#### [TASK GOAL]
Please work out how many lines include the word "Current" in the entries, and reply with only the count.

#### [DATASET]
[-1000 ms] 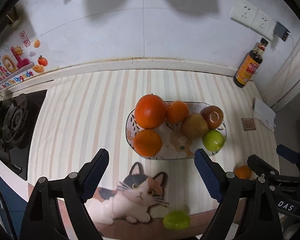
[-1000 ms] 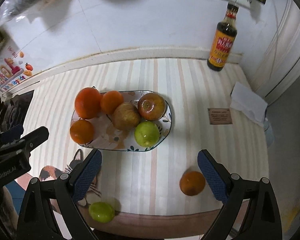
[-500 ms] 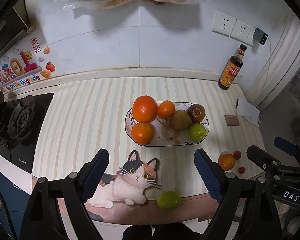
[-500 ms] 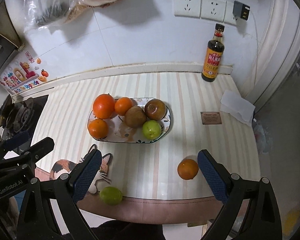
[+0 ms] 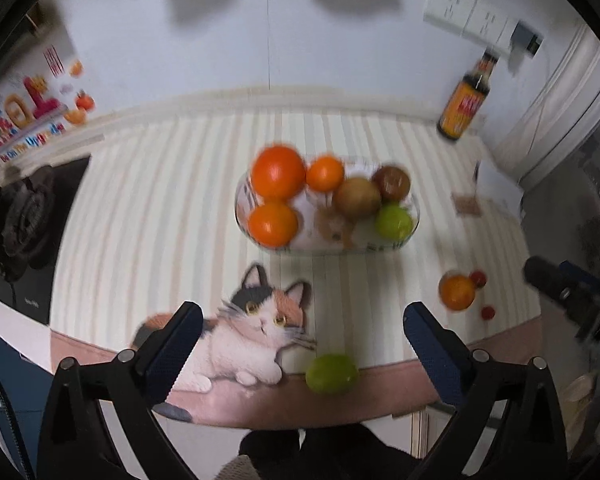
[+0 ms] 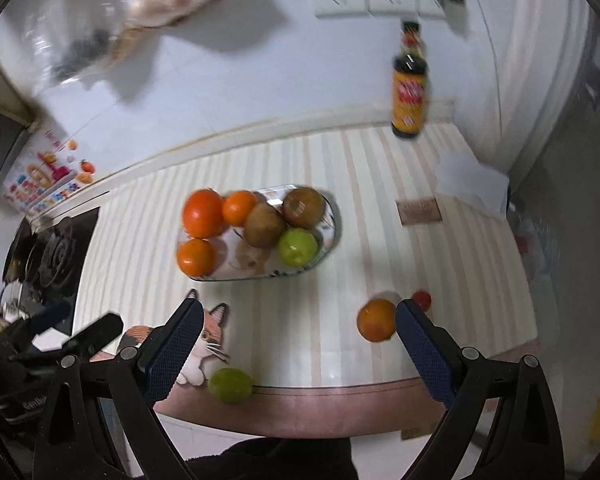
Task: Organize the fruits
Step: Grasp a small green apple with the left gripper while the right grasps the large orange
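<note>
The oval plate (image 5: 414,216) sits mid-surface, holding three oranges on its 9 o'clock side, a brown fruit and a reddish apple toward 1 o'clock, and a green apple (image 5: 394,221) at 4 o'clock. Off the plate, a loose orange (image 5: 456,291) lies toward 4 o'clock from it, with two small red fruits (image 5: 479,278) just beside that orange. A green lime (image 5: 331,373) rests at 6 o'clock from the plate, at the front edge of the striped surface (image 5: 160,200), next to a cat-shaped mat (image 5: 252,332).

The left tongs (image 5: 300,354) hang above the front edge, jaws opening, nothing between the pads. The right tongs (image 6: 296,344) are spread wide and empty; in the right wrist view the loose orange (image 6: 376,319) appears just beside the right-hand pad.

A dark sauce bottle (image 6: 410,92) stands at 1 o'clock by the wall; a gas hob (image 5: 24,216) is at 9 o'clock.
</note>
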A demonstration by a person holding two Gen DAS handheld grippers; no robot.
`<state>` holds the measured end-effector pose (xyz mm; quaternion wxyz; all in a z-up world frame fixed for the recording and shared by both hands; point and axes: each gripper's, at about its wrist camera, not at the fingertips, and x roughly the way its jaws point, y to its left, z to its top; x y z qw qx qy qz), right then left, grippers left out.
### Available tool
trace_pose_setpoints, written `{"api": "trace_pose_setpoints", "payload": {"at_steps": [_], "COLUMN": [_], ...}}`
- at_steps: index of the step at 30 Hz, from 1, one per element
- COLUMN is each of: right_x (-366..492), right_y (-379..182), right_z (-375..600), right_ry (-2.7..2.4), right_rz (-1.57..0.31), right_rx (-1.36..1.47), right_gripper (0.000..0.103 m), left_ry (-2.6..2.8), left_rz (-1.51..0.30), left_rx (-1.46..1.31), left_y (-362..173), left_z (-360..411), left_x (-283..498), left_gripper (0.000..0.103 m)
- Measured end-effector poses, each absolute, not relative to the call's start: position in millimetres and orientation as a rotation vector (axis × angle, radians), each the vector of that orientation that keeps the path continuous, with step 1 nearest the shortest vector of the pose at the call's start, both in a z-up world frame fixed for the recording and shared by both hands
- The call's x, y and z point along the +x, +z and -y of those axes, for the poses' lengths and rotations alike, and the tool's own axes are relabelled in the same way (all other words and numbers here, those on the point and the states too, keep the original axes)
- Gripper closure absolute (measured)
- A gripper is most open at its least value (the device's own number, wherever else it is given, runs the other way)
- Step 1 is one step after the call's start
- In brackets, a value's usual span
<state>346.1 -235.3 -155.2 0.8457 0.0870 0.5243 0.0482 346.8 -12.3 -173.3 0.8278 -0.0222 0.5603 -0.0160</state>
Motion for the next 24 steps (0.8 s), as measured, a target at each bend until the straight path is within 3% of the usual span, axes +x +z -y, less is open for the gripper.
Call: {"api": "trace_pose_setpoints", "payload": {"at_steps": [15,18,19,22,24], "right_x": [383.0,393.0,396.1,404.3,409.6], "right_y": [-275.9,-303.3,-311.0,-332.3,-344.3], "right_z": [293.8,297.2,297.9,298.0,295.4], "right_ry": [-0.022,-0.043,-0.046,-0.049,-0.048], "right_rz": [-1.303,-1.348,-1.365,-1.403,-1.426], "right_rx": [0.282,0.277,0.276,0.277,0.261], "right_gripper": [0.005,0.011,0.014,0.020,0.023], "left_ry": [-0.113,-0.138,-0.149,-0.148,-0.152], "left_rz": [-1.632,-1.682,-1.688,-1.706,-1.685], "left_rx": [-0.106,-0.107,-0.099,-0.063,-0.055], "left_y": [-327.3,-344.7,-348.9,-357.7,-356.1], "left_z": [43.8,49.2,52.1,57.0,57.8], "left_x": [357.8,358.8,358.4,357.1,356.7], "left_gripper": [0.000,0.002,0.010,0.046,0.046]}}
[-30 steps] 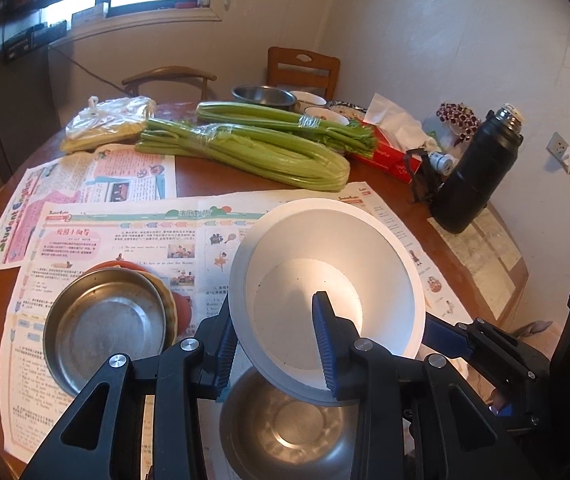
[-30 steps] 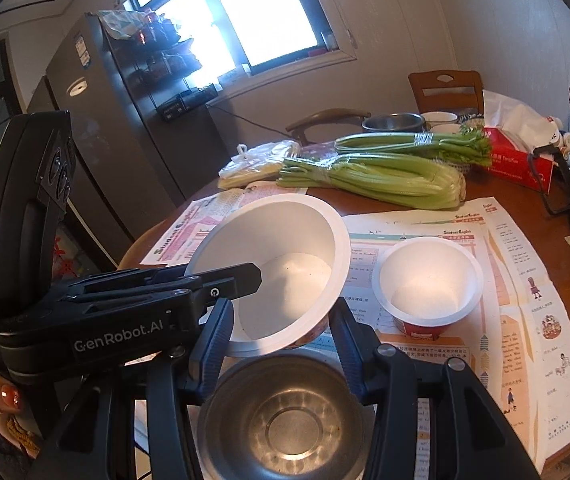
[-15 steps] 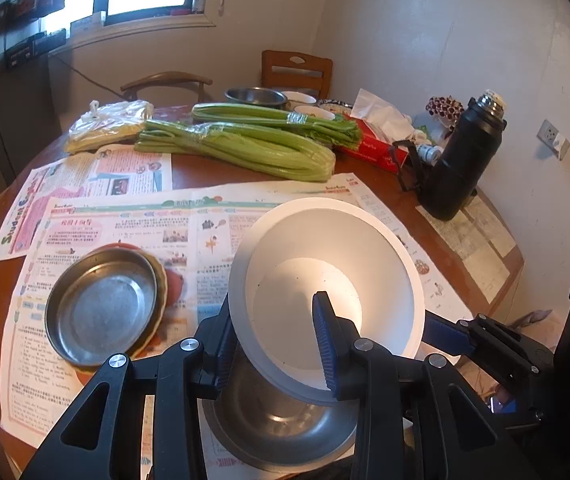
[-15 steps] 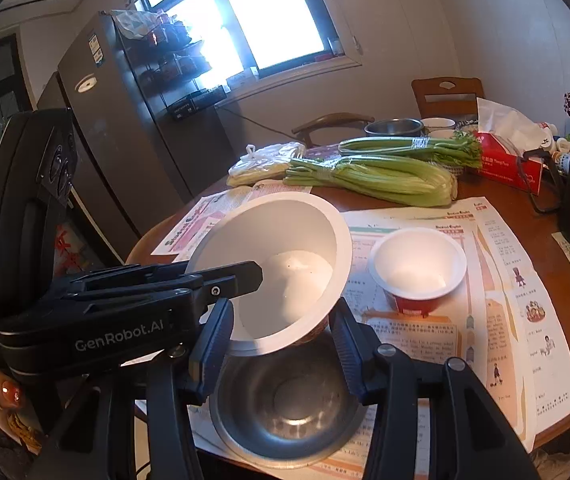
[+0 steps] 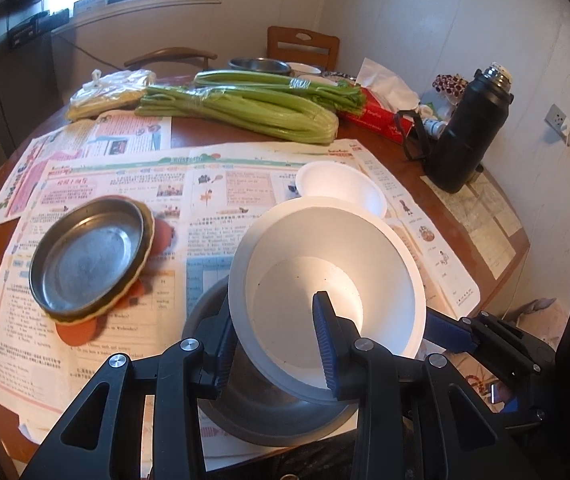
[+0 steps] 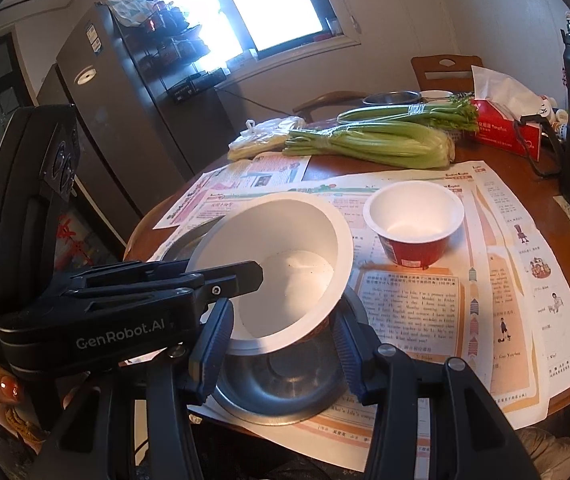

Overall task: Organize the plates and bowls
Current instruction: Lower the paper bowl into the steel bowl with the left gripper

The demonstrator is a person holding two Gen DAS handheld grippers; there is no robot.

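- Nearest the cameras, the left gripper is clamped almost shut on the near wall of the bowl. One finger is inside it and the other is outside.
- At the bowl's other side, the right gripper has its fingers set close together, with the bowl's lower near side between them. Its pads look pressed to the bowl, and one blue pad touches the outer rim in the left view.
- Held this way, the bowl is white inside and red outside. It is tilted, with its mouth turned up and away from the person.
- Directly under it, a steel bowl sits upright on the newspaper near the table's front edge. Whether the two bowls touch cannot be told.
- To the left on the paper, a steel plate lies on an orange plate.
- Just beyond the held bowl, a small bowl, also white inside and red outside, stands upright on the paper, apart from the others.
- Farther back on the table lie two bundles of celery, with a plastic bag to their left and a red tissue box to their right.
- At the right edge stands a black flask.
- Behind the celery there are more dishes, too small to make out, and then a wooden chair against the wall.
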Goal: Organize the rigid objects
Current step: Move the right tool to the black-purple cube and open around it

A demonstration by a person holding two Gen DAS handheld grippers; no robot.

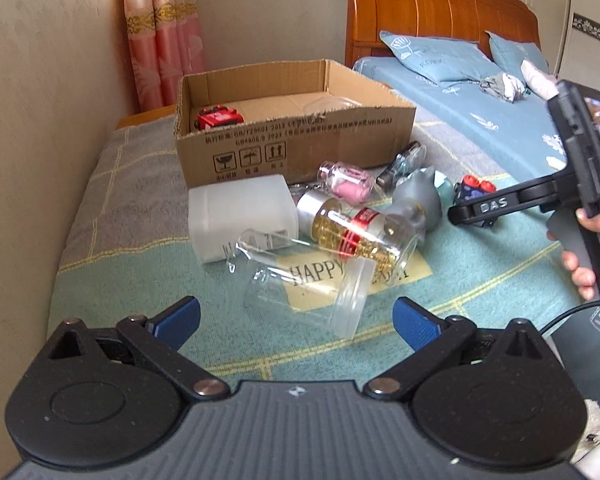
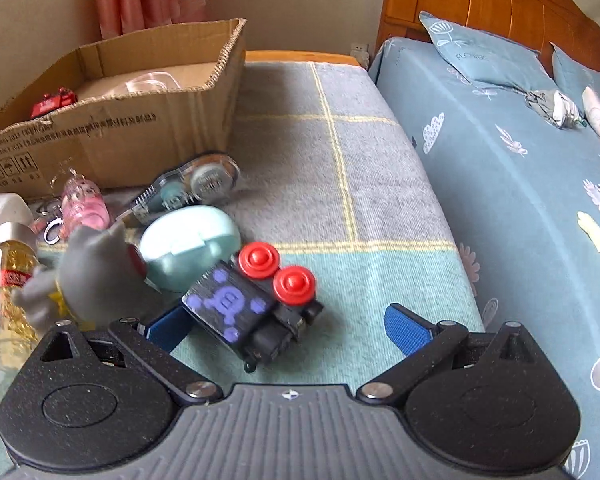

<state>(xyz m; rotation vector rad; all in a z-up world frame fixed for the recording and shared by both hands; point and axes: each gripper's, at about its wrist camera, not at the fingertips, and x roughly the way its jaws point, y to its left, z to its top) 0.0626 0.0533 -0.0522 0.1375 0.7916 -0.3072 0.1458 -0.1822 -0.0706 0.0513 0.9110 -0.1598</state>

#### [SOLUTION TO THIS TASK]
2